Ach Liebste, wie gut habe ich es doch schließlich, daß ich jetzt, nachdem ich über eine mir etwas fremde Stelle des Romans zur Not hinweggekommen bin (er will mir noch immer nicht folgen, ich halte ihn, aber er wehrt sich mir unter der Hand und ich muß ihn immer wieder über ganze Stellen hinweg loslassen), an Dich schreiben darf, die Du soviel gütiger zu mir bist als mein Roman.
Wenn Du Dich nur nicht immer so plagen würdest, nicht immer so spät ins Bett kämest, - was fange ich denn mit einer todmüden Geliebten an? Ja nimm Dir nur an mir ein Beispiel, Liebste, ich bin Abend für Abend zuhause und wenn ich auch früher (besonders in dem Jahr, in dem ich in einer privaten Versicherungsgesellschaft war) ein Bummler war, wie Du es ausdrückst, so war ich gewiß kein begeisterter, eher ein trauriger, der dem zweifellosen Unglück des nächsten Tages durch Verschlafenheit und eindeutige Reue die Schärfe nehmen wollte. Übrigens ist auch das schon so lange her.

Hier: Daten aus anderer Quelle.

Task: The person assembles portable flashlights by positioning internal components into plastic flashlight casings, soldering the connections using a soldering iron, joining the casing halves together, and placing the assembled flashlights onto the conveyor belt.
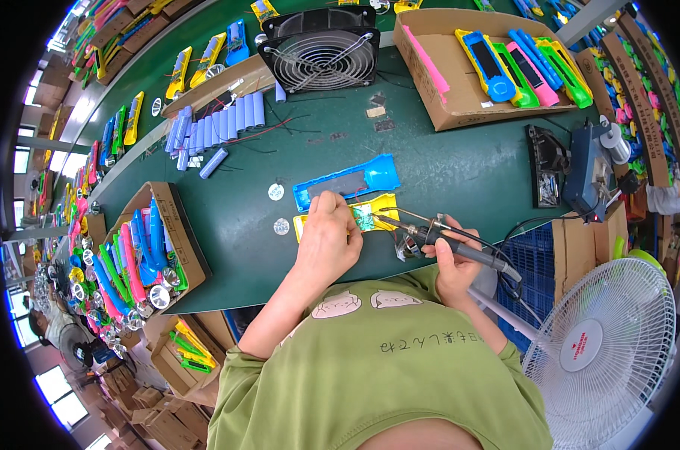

Wie mußt Du aber vorgestern abend müde gewesen sein, wenn Du mich fragtest, ob mir zur Vervollständigung der Kenntnis Deiner Vergangenheit noch irgendetwas fehlt. Aber Liebste, ich weiß ja noch gar nichts. Wie sehr unterschätzt Du meine Begierde, alles von Dir zu erfahren! Wenn mir Deine Briefe nur eine Beruhigung sind, so wie man jemandem über die Stirn streicht und wenn ich mir dessen wohl bewußt bin, daß inzwischen Tage und Nächte Deines Lebens vergehn, an denen ich keinen unmittelbaren Anteil habe, wieviel muß ich erst aus Deiner Vergangenheit entbehren, aus den tausenden Tagen, aus denen ich keine Briefe bekommen habe. Z.B. von Deinen Ferien, den wichtigsten Zeiten des Jahres, in denen man ein besonders kleines gedrängtes Leben anfängt und beendet, kenne ich flüchtig nur zwei, die Prager Reise und den Aufenthalt in Binz. Drei Ferien schriebst Du, glaube ich, einmal, hättest Du in Berlin verbracht, wie aber war es mit den übrigen? Wenn ich Deine nächste Sommerreise - in dieser Nacht heute kann ich es vor Dumpfheit und Schwerfälligkeit gar nicht glauben - ganz genau miterleben soll, muß ich doch wissen, wie die früheren Reisen waren, ob Du nicht sehr verwöhnt bist und ob ich nicht, daran gemessen, einen gar zu schlechten unwürdigen Reisekameraden für Dich abgeben würde. Gute Nacht, Liebste, und ein friedlicheres Leben!